Do you think I need some extra fans?


----------



## Jaskanwar Singh (Sep 30, 2010)

no you wont need extra fans. 5670 will handle the 17" easily.


----------



## coderunknown (Sep 30, 2010)

@akashbothra, thats not PC Case. its the PSU. you'll need buy cabinet separately.


----------



## SlashDK (Sep 30, 2010)

I'd suggest you go with Cilus's config as you mentioned it needs to be futureproof. Your requirements right now are low but they will increase with time (the requirements for everything increases with time). So in that case an athlon ii x4 which is a true quad core processor will be much more suited.


----------



## maddu5731 (Oct 3, 2010)

I'm having a 9500gt and for todays games, it stand nowhere.....dont go for that card.....go for atleast hd 5670 512mb....best vfm and suits your budget...


----------



## mavihs (Oct 4, 2010)

@OP
i suggest you go for an AMD config, will save you money!!!
also remember don't go for CM Extreme SMPS, watever the retailer say, don't go for it!!
also i suggest going for CM Elite 430 cabinet!


----------



## rahul.007 (Oct 4, 2010)

at your budget, amd is way-way better than intel.... will save you some bucks too n will also give you some more futureproofing.... but if you wanna go with intel, get your rig with giga apfc 460w(myself using it) n cm 310....


----------



## tobbyhot (Oct 4, 2010)

I m using ATI raideon HD series and this must be so helpful for you....


----------



## v.Na5h (Oct 4, 2010)

check out my siggy
get a gigabyte/msi motherboard 
NEVER EVER go for intel mobo


----------



## v.Na5h (Oct 4, 2010)

i3+s2h -10k


----------



## ssb1551 (Oct 4, 2010)

^^Dude I c u got GTS450!!Is it already easily available??Coz of all the online stores I checked only mediahome had the card!!Dija buy it from some shop or online?If online, then can u plz temme the site?
1 more thing pal..U running the graphics card on 350W PSU!!Doesn't it require a 450W PSU?


----------



## toad_frog09 (Oct 4, 2010)

And since nobody has mentioned it, *Overclocking* is a art where you squeeze a lemon till the last drop in order to make your Lamonade better.
Where lemon is your CPU, G-card or RAM.
And lamonade is your PC.
Thank you very much.


----------



## Piyush (Oct 4, 2010)

toad_frog09 said:


> And since nobody has mentioned it, *Overclocking* is a art where you squeeze a lemon till the last drop in order to make your Lamonade better.
> Where lemon is your CPU, G-card or RAM.
> And lamonade is your PC.
> Thank you very much.



cool example


----------



## vickybat (Oct 4, 2010)

@ akashbothra

Buddy stick with amd at your budget. An amd mobo has a better upgrade path and you can even fit a bulldozer proccy in future.Lets say at 4.5 k you get a decent 870 chipset based gigabyte board which can do crossfire and in future you can fit a phenom 2 x6 and don't forget bulldozer.

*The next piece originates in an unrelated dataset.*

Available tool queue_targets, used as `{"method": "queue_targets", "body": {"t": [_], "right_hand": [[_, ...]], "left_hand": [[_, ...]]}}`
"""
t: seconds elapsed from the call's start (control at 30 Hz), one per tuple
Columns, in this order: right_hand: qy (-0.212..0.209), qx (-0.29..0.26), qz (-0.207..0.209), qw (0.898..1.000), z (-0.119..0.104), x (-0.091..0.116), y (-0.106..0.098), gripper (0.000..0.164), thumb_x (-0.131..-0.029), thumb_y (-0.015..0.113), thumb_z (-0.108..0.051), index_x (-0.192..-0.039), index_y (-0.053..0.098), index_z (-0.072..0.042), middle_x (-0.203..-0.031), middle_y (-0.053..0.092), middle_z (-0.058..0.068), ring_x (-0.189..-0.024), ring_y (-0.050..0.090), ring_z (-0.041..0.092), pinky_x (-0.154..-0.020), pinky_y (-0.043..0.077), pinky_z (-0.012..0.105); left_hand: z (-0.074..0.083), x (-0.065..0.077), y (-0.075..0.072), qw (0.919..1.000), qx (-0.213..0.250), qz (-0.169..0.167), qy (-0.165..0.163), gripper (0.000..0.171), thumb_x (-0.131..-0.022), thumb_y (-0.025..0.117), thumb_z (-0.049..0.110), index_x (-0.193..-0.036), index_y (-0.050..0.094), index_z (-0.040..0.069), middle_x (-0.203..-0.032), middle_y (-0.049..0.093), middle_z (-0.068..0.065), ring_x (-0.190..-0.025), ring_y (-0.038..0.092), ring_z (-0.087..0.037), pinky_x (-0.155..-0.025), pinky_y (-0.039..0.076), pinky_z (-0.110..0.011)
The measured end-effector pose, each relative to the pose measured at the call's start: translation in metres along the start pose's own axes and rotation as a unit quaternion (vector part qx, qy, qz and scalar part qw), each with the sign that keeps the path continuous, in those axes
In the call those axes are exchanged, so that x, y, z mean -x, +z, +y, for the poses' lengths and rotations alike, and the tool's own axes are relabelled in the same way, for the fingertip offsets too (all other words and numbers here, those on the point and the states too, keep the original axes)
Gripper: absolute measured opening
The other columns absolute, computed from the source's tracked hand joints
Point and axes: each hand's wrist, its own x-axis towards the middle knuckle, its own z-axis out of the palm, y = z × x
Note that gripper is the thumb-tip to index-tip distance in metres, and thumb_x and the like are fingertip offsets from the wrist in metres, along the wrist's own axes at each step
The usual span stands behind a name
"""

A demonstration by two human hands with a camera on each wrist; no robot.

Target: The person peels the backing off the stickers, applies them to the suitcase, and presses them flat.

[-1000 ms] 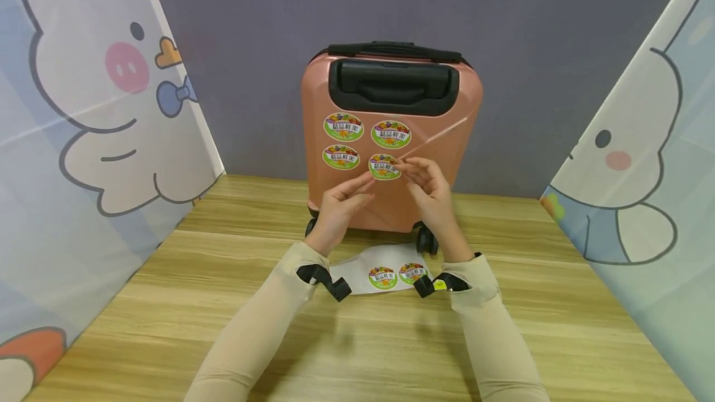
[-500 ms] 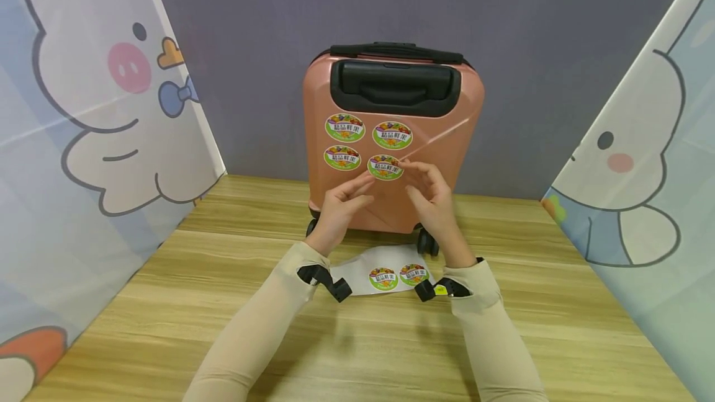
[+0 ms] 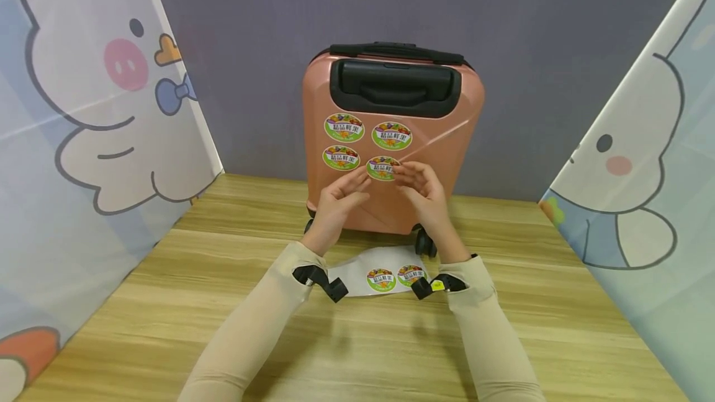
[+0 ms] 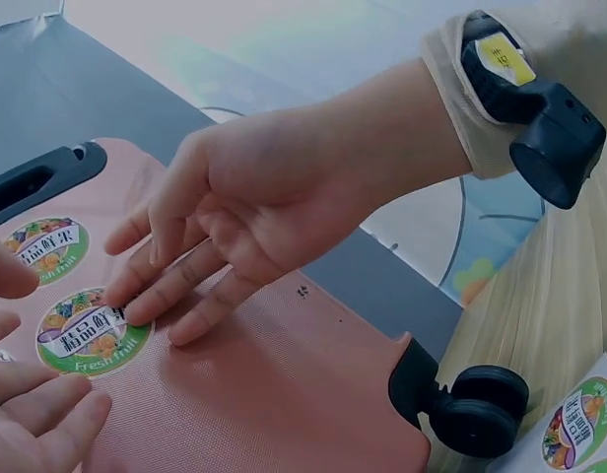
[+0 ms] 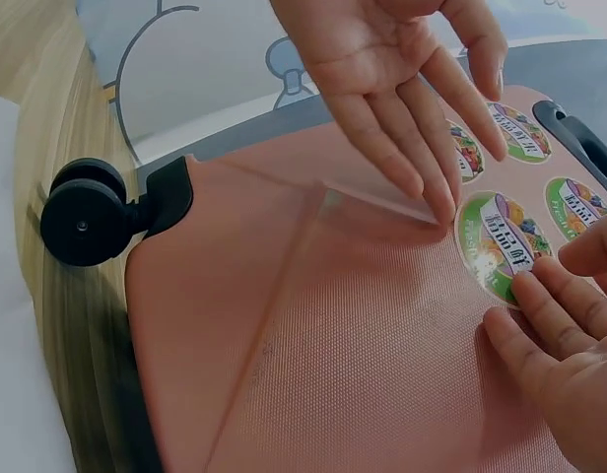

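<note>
Suitcase [image 3: 385, 211], upright on the worktop [image 3: 380, 343], with four oval stickers set in two rows of two below its black handle [image 3: 392, 90]. I am at work on the lower-right sticker [image 3: 381, 168], which appears to lie flat against the suitcase. My right hand [image 3: 427, 196] touches it: the fingers [image 4: 173, 286], nearly straight and slightly spread, rest at its right margin and pinch nothing. My left hand [image 3: 334, 206] is at the opposite margin, its fingers [image 5: 387, 128] extended and apart, likewise pinching nothing; whether a tip bears on the sticker or only on the suitcase beside it, I cannot tell. Upper-left sticker [image 3: 344, 128], upper-right sticker [image 3: 392, 136] and lower-left sticker [image 3: 341, 158] complete the block. Sheet [image 3: 356, 270], on the worktop in front of the suitcase, carries two more stickers [image 3: 381, 280]. Step in hand, as I judge it: pressing down the lower-right sticker and settling its edges. Next move, in my judgement, calls for light, even pressure from the middle outward, lest a margin lift, before I turn to the sheet.
</note>
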Motion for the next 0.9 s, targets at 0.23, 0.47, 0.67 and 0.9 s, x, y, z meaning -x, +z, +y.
{"method": "queue_targets", "body": {"t": [0.23, 0.47, 0.67, 0.9], "right_hand": [[-0.003, -0.006, 0.002, 1.000, 0.000, 0.002, -0.002, 0.034, -0.090, 0.048, 0.022, -0.123, 0.047, 0.015, -0.123, 0.059, 0.032, -0.107, 0.064, 0.023, -0.093, 0.053, 0.036], [-0.003, -0.019, 0.022, 1.000, 0.002, 0.003, -0.004, 0.033, -0.089, 0.048, 0.023, -0.121, 0.049, 0.014, -0.116, 0.064, 0.020, -0.103, 0.064, 0.024, -0.091, 0.054, 0.034], [-0.009, -0.010, 0.024, 1.000, 0.002, 0.005, -0.006, 0.033, -0.089, 0.049, 0.024, -0.120, 0.049, 0.015, -0.114, 0.066, 0.016, -0.103, 0.065, 0.022, -0.089, 0.054, 0.032], [-0.009, -0.013, 0.027, 1.000, 0.000, 0.006, -0.003, 0.033, -0.090, 0.048, 0.022, -0.122, 0.050, 0.014, -0.116, 0.065, 0.018, -0.104, 0.065, 0.023, -0.090, 0.054, 0.034]], "left_hand": [[-0.001, -0.002, 0.000, 0.9998, -0.013, 0.016, 0.003, 0.051, -0.093, 0.055, -0.005, -0.143, 0.046, -0.007, -0.146, 0.048, -0.022, -0.134, 0.047, -0.031, -0.104, 0.045, -0.033], [-0.006, -0.013, 0.005, 0.9994, -0.015, 0.014, -0.029, 0.045, -0.096, 0.051, -0.004, -0.141, 0.048, -0.009, -0.141, 0.051, -0.026, -0.130, 0.050, -0.036, -0.093, 0.052, -0.030], [0.001, -0.022, 0.011, 0.9994, -0.013, 0.003, -0.031, 0.042, -0.099, 0.051, -0.002, -0.141, 0.050, -0.008, -0.142, 0.052, -0.022, -0.130, 0.052, -0.032, -0.099, 0.050, -0.039], [0.008, -0.036, 0.022, 0.9989, -0.013, -0.033, -0.029, 0.039, -0.101, 0.052, 0.001, -0.139, 0.052, -0.008, -0.139, 0.055, -0.022, -0.128, 0.054, -0.031, -0.102, 0.048, -0.044]]}}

So go with cilus's config and you are good to go.


----------



## toad_frog09 (Oct 4, 2010)

piyush120290 said:


> cool example



.
Thank you sire.


----------



## SlashDK (Oct 4, 2010)

vickybat said:


> @ akashbothra
> 
> Buddy stick with amd at your budget. An amd mobo has a better upgrade path and *you can even fit a bulldozer proccy in future*.Lets say at 4.5 k you get a decent 870 chipset based gigabyte board which can do crossfire and in future you can fit a phenom 2 x6 and don't forget bulldozer.
> 
> So go with cilus's config and you are good to go.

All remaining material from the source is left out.